May 5, 7 p.m. The somewhat ominously titled “Green Rabbits Glowing at the End of the World” session features journalists and speculative fiction writers Annalee Newitz (“Four Lost Cities: A Secret History of the Urban Age”) and Nathaniel Rich (“Second Nature: Scenes From a World Remade”) talking about surviving failed civilizations.
May 6, 7 p.m. “Lager and Love Can’t Pay the Bills” is the wry title of this session with Douglas Stuart, whose Glasgow-set novel “Shuggie Bain” captured the 2020 Booker Prize and has been favorably compared to Frank McCourt’s “Angela’s Ashes.” He’ll discuss the book with author and TED talk speaker Casey Gerald.
May 7, 6 p.m. Award-winning sci-fi novelists Nnedi Okorafor (“Remote Control”) and Jeff VanderMeer (“Hummingbird Salamander”) join forces to ruminate about “How to Dream the World You Want.”
May 8, 7 p.m. To be published May 11, “There’s a Revolution Outside My Love: Letters from a Crisis” is a wide-ranging anthology of essays, poems, letters and articles from some of our finest writers from all across America, produced in response to the upheaval of our times and edited by poet Tracy K. Smith and literary critic John Freeman.

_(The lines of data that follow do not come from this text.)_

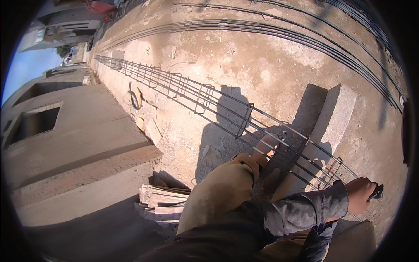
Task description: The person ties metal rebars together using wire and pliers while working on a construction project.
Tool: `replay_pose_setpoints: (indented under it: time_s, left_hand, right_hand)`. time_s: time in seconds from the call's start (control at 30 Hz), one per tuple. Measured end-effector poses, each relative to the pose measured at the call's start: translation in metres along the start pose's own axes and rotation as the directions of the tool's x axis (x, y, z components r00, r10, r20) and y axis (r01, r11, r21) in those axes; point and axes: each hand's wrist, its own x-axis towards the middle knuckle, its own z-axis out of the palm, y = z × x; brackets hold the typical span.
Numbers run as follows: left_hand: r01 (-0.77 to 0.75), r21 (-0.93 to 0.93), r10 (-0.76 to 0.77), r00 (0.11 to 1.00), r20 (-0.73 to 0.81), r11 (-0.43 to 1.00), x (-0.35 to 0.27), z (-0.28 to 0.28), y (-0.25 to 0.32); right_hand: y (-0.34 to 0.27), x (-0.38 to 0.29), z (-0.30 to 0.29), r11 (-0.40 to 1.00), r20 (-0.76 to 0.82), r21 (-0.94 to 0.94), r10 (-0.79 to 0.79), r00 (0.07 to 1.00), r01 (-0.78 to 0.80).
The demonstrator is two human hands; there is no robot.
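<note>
My left hand (360, 196) is closed around a dark tool handle (377, 192) at the lower right, over the near end of a long rebar cage (242, 114). The rest of that tool is hidden. Of my right hand (332, 220), only a bit of skin shows beneath the left cuff; its fingers are hidden. The cage has several straight bars. A rectangular steel stirrup (334, 168) sits around them beside my left hand, another stirrup (245, 121) stands farther along, and more are grouped towards the far end.
A concrete block (335, 111) lies beneath the cage. Long loose rebars (248, 25) curve across the ground beyond it. A stack of wooden boards (163, 203) lies left of my knee, next to a rendered wall (81, 124). A dark loop (133, 98) and wood scraps (153, 131) lie nearby.
</note>
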Motion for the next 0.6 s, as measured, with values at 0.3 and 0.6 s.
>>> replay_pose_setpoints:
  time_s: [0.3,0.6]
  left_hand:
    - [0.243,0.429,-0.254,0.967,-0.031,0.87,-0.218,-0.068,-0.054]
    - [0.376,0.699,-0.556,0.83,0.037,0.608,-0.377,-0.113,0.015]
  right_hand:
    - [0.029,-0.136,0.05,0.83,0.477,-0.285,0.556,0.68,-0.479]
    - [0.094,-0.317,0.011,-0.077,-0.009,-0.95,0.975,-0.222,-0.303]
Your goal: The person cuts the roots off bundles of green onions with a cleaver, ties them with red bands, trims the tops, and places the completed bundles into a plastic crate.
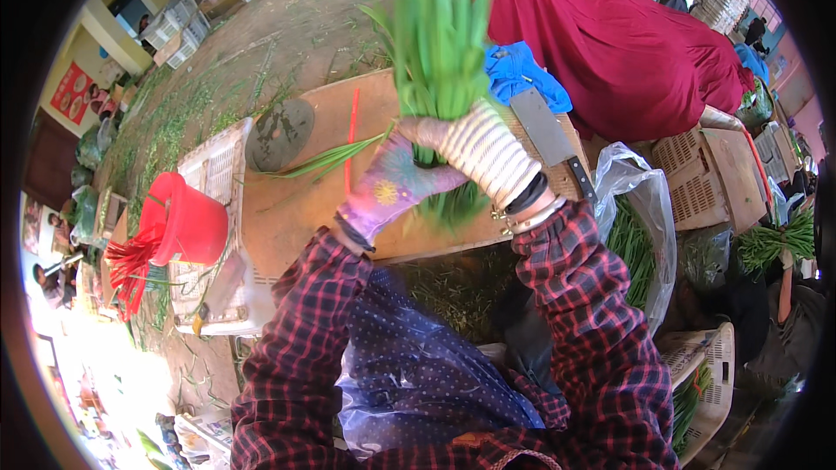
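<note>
Both gloved hands grip a thick bunch of long green leaves (439, 72), perhaps garlic chives, raised above a tan board (294, 222). My left hand (398, 183), in a purple patterned glove, wraps its lower part. My right hand (480, 143), in a striped glove, closes around it just above and to the right. The bunch's upper leaves are blurred. A few loose leaves (333, 155) stick out left over the board. One red tie strip (353, 137) lies across the board, left of my hands. A cleaver (543, 127) with a black handle rests at the right.
A red bucket (202, 222) with red strips (136, 261) hanging over its rim stands left on a white crate (212, 176). A round grey disc (281, 135) lies on the board. Blue cloth (526, 75), a maroon-covered heap (607, 46) and a plastic bag of greens (630, 241) are right. Other people work around.
</note>
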The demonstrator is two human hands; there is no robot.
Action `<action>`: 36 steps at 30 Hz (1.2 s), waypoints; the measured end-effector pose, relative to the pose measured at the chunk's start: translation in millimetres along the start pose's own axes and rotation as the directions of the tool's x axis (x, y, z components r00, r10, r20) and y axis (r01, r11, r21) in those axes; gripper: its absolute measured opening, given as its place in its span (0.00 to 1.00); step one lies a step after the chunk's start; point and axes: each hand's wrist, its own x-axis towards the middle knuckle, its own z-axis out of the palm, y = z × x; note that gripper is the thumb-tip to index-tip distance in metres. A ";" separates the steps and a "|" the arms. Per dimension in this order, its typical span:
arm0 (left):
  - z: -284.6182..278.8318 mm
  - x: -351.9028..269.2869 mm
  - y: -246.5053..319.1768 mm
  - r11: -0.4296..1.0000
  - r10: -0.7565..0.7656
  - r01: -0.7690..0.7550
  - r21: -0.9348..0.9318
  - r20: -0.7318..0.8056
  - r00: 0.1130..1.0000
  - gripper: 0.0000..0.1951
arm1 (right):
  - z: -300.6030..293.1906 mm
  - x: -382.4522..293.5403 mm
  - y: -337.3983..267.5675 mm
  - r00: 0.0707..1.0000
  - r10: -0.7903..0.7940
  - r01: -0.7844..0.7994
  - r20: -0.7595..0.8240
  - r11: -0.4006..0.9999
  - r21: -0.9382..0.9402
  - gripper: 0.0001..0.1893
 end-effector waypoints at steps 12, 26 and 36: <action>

Smith and fellow poets Camille Dungy and Reginald Dwayne Betts take part in a “Mourn, Heal and Take to the Streets” discussion moderated by Ismail Muhammad.
May 9, 1 p.m. “A Matter of Death and Life” is the title of the memoir world-renowned psychiatrist and author Irvin Yalom co-wrote with his late wife, Marilyn, recounting the 65th and last year of their marriage as she was dying of cancer. Joining Yalom to talk about “Love, Loss and Meaning in Life” is the prodigiously gifted author Joyce Carol Oates.